Required action => Find the string "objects" in the data, then copy every line where it is found.

§

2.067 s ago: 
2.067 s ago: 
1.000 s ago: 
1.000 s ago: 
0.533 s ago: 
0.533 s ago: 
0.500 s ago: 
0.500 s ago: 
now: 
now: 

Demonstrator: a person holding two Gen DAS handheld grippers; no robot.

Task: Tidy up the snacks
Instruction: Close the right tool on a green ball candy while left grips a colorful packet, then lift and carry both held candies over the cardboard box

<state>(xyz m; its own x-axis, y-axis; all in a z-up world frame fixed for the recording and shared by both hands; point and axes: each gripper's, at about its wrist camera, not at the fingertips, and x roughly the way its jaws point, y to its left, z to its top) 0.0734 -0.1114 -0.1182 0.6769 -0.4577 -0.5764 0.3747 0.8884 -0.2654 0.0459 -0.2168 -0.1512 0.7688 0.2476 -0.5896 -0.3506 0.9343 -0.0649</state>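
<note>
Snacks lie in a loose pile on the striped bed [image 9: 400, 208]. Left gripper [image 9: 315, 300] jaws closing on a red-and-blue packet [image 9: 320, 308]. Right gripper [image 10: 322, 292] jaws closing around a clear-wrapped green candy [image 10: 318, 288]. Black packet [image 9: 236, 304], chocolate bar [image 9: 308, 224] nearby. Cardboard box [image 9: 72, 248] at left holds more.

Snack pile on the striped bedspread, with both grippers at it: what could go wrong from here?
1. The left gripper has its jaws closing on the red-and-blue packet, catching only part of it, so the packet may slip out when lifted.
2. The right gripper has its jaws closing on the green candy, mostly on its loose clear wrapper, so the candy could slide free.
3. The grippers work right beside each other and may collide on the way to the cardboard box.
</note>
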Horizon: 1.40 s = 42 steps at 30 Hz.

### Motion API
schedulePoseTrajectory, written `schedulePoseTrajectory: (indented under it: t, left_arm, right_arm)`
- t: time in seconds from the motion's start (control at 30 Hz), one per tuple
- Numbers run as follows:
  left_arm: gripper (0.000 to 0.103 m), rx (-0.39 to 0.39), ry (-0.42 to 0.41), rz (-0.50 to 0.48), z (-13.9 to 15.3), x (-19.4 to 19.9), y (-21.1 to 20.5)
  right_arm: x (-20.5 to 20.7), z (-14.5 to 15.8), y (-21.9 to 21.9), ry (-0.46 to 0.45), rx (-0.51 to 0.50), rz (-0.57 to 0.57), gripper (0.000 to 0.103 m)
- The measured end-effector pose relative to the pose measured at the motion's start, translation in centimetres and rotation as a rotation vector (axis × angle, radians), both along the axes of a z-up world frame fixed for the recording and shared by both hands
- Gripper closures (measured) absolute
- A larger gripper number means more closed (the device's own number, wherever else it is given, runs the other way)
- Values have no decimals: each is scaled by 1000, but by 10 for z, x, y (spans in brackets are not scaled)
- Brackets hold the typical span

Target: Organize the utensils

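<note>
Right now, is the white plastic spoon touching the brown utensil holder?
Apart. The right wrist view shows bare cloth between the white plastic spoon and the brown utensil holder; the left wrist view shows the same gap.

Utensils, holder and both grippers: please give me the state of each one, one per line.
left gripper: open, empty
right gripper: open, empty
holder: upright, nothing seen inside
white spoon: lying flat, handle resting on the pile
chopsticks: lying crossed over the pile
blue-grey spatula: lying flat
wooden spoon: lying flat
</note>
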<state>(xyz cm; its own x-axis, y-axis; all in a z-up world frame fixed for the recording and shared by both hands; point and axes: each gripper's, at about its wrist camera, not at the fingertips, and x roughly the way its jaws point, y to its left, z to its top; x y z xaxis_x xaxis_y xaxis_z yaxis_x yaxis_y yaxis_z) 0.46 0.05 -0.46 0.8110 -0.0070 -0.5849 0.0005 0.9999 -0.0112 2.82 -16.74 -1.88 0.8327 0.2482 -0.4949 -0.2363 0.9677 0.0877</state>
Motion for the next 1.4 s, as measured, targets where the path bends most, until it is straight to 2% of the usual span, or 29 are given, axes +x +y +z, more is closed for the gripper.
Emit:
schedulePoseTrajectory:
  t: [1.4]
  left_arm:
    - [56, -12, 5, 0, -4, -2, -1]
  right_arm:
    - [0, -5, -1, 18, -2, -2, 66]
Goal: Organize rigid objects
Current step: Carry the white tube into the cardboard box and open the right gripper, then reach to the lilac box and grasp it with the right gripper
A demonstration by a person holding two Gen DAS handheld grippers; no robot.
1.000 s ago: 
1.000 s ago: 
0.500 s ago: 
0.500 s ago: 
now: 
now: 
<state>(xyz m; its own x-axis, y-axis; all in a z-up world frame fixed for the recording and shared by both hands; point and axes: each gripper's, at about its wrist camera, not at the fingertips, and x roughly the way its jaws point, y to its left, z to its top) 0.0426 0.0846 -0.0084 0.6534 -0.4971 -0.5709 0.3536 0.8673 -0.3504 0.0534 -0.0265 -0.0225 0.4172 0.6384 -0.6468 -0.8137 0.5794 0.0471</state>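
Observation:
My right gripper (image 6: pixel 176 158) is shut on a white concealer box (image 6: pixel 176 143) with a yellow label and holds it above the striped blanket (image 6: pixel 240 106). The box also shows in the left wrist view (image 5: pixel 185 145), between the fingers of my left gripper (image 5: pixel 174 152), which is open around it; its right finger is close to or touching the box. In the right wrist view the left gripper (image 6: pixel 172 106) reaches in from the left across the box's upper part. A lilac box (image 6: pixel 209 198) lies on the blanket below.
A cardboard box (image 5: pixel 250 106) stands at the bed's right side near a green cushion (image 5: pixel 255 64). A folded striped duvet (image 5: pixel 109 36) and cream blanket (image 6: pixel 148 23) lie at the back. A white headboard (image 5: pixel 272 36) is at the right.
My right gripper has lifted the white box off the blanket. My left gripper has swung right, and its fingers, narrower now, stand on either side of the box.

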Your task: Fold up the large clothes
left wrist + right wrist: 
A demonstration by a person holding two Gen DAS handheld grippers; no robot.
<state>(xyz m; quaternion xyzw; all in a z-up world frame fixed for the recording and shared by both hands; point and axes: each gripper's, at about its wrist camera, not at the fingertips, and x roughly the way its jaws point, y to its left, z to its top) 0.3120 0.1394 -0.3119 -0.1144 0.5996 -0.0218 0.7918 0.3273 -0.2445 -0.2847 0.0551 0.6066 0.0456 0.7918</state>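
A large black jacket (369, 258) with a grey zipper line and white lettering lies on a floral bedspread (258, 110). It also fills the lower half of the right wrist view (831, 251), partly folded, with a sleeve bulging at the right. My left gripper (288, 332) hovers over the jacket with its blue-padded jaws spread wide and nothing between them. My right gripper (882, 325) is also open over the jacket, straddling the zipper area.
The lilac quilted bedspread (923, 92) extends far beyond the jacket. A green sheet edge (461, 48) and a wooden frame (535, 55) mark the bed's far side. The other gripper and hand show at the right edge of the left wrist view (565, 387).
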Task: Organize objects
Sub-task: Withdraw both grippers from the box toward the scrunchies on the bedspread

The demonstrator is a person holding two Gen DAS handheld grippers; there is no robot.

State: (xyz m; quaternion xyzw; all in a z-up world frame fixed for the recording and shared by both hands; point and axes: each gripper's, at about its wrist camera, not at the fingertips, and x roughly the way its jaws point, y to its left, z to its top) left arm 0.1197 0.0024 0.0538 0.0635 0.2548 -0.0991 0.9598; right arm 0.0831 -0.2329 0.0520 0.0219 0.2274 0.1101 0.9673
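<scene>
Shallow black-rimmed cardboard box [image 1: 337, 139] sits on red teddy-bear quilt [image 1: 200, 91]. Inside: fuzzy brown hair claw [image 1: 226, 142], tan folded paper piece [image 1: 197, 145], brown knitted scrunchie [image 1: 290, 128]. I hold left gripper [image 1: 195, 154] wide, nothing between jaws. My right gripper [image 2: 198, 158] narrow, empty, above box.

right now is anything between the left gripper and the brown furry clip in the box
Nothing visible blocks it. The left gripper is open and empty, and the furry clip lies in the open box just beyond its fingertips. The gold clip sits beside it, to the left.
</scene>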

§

Solved exercise =>
Goal: Organize rigid objects
Task: Organize objects

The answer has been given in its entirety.